When you return the lines below, go from the first through the line with "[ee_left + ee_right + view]", keep them exact, and leave out every picture.

Items from a dataset:

>>>

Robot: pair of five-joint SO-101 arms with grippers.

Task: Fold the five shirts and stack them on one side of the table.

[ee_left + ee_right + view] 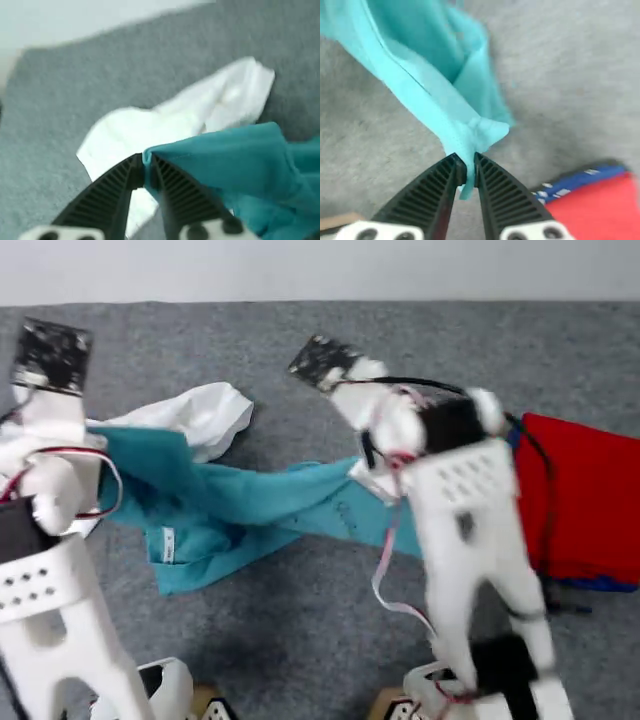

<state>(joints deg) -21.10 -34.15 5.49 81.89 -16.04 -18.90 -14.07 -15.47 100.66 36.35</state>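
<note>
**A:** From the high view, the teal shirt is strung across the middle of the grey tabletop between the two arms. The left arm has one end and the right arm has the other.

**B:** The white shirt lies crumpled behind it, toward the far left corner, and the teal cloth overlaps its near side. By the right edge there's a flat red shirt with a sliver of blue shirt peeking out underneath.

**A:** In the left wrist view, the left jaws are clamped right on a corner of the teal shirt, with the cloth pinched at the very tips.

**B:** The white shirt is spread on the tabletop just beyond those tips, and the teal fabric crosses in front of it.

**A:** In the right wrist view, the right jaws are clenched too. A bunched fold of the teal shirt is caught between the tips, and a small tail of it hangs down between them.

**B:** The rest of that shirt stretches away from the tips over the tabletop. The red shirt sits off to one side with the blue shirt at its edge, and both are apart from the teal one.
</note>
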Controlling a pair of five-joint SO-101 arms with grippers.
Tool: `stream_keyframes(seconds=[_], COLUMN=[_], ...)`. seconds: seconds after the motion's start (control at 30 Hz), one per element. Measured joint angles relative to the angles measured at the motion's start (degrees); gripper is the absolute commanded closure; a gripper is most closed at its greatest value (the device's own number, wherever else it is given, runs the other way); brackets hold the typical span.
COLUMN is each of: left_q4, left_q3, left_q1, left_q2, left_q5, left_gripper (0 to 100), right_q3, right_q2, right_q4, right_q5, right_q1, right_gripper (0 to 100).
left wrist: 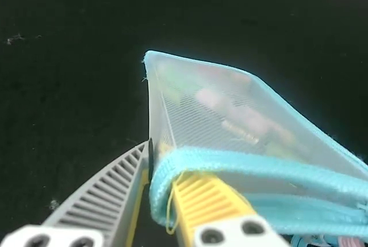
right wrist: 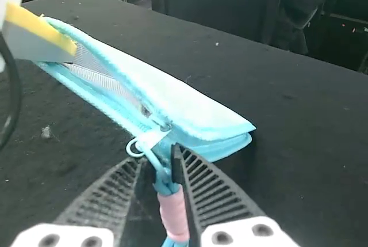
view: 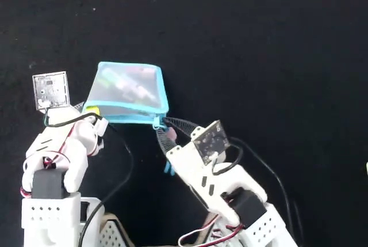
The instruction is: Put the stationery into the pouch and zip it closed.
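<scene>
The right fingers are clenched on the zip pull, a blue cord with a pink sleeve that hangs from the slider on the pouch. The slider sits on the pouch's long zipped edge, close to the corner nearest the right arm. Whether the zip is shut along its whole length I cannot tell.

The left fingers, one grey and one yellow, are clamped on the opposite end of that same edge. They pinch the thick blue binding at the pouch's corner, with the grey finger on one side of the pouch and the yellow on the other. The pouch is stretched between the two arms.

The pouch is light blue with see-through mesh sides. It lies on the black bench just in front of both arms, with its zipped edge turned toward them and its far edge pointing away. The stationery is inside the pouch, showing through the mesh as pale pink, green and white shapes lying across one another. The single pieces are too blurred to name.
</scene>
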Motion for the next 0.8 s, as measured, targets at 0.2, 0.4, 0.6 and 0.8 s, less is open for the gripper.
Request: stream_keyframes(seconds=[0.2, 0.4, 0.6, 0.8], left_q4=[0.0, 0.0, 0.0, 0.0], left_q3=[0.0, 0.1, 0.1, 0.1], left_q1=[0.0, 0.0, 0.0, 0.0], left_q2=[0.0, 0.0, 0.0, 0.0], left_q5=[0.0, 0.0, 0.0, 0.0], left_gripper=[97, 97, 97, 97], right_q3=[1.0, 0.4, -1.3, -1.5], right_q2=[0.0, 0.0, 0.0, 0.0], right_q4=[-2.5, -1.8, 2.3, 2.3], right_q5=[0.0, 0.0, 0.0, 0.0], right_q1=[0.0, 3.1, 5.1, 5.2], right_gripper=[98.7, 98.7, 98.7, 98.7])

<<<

** Answer for this exercise **
Robot: pair of five-joint SO-101 arms with grippers.

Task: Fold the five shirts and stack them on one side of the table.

[ee_left + ee_right + view] 

Nothing further is needed to complete the exercise.